Net Zero may be dying but its propensity to cause heavy economic and societal damage will linger. For too long activists have managed to spread the lie that the science around the opinion that humans are causing most climate change was ‘settled’. In the interests of promoting the authoritarian green agenda, the long established scientific process of rigorous questioning and inquiry was trashed and discarded. To not much surprise, both the Dales are in favour of jailing people they call “deniers”. One of the speakers on Marco Silva’s course, run by the Reuters Institute, has also considered such drastic penalties. On the heels of ‘settled’ science comes emotion, a far more effective political weapon when command and control is the order of the day.

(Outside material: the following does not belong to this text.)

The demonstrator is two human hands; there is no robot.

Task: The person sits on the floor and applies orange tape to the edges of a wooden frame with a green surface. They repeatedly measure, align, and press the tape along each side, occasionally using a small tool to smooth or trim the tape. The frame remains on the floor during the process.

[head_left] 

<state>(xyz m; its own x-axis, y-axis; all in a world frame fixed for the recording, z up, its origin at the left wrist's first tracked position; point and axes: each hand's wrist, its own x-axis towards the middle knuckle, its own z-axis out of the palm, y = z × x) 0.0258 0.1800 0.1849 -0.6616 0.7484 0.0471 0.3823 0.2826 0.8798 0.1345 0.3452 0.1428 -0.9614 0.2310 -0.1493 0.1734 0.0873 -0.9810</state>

Few weaponise climate emotion better than the Guardian newspaper. Last May, Damian Carrington said he had polled 400 “scientists” and the conclusion was that the world was heading towards a “semi-dystopian” future. Sadly, some of the “scientists involved”, while no doubt academic bigwigs in their own right, turned out to be a little light on scientific qualifications. Professor Lorraine Whitmarsh, for instance, is an “environmental psychologist” whose first degree was in theology and religious studies with French. A few disobliging comments followed, no doubt there were a few hurty tweets on X, and now Carrington has struck back on their behalf. The ‘gaslighted’ researchers claim that “embracing their emotions was necessary to do good science”. Those dismissing their fears as doom-laden and alarmist, “were speaking frequently from a position of privilege in Western countries”.
These days emotion reigns supreme and happily everyone can identify as a climate scientist. Ahead of the recent U.K. General Election, Green Blob-funded Bob Ward from the Grantham stable organised a petition signed by 408 “scientists” calling for an ambitious programme of green policies. The BBC referred to “the most distinguished” of the country’s climate scientists, while Bob Ward tweeted, “be ambitious on climate, scientists urge”.
Scientists you say? The first claimed scientist in the alphabetical list was an Associate Professor of Accounting, the second was a geographer specialising in “disaster risk reduction”, while the third was an archaeologist.
Chris Morrison is the Daily Sceptic’s Environment Editor.